In parallelo, operatori a basso costo come Ryanair privilegiano l’efficienza: il +2% di consumo carburante per l’antenna e i costi annuali stimati tra 200 e 250 milioni di dollari restano incompatibili con tratte brevi e tariffe aggressive. La strategia è mantenere il vantaggio di costo, rinviando l’adozione finché l’impatto operativo non scende sotto soglie accettabili.

Per chi installa Starlink, la leva è differenziare l’esperienza a bordo e monetizzare tramite pubblicità, pacchetti premium e partnership; per chi rinuncia, il focus resta sul turnover dei velivoli, sulla puntualità e su prezzi bassi. Gli analisti indicano possibili compromessi: selezione delle rotte più lunghe, accordi revenue‑sharing con il provider satellitare, ottimizzazioni aerodinamiche delle carenature per mitigare drag e peso.

Nel breve termine emergerà una doppia velocità: full‑service e network carrier che adottano la connettività su larga scala, contro low cost che attendono cali di costo o nuove soluzioni hardware.
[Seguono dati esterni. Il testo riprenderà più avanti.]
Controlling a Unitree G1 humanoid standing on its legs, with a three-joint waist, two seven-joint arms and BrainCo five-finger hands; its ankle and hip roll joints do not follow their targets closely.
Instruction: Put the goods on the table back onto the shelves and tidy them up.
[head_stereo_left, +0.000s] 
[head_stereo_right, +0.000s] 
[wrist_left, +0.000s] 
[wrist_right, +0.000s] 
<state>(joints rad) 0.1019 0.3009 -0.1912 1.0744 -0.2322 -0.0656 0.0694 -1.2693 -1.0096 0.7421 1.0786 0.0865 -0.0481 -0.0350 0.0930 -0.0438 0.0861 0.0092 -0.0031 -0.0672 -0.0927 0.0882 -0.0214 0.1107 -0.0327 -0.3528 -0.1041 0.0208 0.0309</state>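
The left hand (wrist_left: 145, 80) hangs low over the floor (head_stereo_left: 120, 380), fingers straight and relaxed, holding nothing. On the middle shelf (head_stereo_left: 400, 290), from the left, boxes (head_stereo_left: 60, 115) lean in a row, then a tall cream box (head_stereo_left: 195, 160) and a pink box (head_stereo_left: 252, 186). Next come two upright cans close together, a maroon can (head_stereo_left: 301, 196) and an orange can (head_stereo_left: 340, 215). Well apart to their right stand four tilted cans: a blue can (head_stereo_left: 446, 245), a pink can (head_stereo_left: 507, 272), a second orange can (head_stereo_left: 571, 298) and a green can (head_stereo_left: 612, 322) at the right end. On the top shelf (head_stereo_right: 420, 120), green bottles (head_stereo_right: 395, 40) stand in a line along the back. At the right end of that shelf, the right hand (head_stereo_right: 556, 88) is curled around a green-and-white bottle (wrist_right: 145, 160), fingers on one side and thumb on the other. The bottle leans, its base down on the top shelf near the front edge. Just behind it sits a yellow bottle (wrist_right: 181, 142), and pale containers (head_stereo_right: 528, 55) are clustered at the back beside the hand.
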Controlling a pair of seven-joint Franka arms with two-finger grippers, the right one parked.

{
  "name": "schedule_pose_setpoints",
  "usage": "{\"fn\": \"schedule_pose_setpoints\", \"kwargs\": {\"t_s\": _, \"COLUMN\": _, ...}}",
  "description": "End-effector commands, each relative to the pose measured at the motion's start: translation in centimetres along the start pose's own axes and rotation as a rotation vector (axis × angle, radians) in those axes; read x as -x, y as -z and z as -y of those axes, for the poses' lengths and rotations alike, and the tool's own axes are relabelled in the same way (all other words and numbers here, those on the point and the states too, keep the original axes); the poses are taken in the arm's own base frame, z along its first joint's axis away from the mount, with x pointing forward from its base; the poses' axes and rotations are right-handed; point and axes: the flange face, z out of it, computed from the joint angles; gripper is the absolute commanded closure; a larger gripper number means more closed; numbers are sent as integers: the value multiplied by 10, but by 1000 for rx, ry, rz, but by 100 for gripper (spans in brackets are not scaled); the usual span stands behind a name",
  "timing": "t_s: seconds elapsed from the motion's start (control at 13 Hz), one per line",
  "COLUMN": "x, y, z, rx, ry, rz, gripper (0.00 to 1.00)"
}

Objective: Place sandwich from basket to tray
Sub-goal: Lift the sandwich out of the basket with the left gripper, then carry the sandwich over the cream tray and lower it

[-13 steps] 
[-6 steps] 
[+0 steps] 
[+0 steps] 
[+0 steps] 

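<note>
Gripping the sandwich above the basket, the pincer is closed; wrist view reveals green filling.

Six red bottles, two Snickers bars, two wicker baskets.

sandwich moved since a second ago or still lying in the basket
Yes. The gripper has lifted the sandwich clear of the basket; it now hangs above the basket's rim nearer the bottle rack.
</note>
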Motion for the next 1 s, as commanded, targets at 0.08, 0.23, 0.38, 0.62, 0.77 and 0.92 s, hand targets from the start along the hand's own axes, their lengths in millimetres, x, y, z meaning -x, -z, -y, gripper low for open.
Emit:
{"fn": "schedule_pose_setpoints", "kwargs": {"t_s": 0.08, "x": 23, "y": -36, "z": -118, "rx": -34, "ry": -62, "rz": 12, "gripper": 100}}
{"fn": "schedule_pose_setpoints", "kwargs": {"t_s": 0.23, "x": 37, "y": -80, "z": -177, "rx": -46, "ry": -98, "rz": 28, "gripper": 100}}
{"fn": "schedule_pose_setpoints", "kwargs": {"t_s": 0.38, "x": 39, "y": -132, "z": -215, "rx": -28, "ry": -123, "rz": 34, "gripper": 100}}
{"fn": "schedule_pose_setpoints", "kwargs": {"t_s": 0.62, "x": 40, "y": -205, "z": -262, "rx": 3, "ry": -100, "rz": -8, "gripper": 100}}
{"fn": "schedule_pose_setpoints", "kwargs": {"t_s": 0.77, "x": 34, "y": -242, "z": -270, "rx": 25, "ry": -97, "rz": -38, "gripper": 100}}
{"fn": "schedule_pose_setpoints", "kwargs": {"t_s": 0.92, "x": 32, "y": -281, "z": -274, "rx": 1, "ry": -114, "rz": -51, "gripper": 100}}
La domanda chiave è se i passeggeri delle rotte brevi premieranno il Wi‑Fi o continueranno a scegliere la tariffa più bassa.

FAQ

  • Perché alcune compagnie puntano sul Wi‑Fi satellitare? Per differenziare il servizio, fidelizzare e generare ricavi ancillari attraverso piani premium e pubblicità.
  • Qual è l’obiezione principale di Ryanair? L’aumento di consumo carburante stimato al 2% e un costo annuo tra 200 e 250 milioni di dollari su rotte brevi.
  • Chi ha annunciato l’adozione di Starlink in Europa? Lufthansa su 850 aerei e Scandinavian Airlines con il primo volo operativo.
  • Il nodo è tecnologico o economico? Prevalentemente economico e operativo: impatto su fuel burn, pesi, drag e sostenibilità del modello tariffario.
  • Quali compromessi sono possibili? Installazione solo su rotte lunghe, accordi con il provider e carenature ottimizzate per ridurre resistenza.
  • I passeggeri pagherebbero per il Wi‑Fi? Secondo Michael O’Leary, lo userebbero se gratuito, ma difficilmente pagherebbero un extra su voli di un’ora.
  • Qual è la fonte delle dichiarazioni sui costi? Le stime e citazioni provengono da interviste riportate da Reuters e da interventi su X.